Instructions to follow - Begin at the line below that contains "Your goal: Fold". Repeat it and all remaining lines of the records exactly.

[Recorded data]
--
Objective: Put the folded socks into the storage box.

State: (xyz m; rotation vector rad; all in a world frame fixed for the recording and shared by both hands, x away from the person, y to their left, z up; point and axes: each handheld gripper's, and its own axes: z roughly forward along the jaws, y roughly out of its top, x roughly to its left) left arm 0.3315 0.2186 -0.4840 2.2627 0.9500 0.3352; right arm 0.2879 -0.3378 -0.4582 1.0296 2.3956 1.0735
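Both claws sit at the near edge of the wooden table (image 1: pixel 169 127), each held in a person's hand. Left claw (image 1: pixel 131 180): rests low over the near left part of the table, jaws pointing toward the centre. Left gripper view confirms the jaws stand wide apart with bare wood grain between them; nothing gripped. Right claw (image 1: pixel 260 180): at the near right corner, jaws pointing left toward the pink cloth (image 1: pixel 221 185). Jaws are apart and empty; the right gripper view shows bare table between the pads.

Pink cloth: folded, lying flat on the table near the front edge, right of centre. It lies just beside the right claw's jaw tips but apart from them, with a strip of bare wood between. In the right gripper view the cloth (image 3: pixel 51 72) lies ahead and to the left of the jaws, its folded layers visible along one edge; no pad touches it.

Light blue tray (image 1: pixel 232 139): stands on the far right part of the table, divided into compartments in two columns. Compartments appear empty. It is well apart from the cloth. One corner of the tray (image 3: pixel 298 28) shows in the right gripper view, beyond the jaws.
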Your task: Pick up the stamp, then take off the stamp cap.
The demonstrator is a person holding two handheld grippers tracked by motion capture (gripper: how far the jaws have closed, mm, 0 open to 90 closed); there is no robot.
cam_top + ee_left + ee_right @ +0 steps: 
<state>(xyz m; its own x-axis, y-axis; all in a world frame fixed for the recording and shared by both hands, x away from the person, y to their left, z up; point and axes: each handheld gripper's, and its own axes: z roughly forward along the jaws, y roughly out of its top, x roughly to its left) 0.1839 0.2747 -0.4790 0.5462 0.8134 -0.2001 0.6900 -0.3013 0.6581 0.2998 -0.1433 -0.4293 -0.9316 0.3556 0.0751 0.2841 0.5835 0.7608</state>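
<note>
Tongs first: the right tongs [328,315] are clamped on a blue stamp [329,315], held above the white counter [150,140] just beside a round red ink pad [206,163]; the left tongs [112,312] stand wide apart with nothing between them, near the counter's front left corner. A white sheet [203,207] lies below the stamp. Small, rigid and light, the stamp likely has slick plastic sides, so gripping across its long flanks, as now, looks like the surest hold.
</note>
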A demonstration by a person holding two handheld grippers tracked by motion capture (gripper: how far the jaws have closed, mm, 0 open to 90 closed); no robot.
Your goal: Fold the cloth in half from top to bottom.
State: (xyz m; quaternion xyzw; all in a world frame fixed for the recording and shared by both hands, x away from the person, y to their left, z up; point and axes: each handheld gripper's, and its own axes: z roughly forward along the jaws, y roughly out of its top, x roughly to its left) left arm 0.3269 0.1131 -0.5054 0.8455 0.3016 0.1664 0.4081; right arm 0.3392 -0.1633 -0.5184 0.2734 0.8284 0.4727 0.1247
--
Finished exercise -
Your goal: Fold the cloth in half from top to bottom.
State: (xyz m; quaternion xyzw; all in a world frame fixed for the recording and shared by both hands, x away from the person, y to their left, z up; point and axes: each handheld gripper's, and its own axes: z roughly forward along the jaws, y roughly out of its top, x roughly to its left) left arm 0.3269 0.1131 -0.5054 0.8455 0.3016 0.1664 0.4081; right arm 0.3392 -0.1633 -0.5184 0.2734 0.8284 0.4727 0.1247

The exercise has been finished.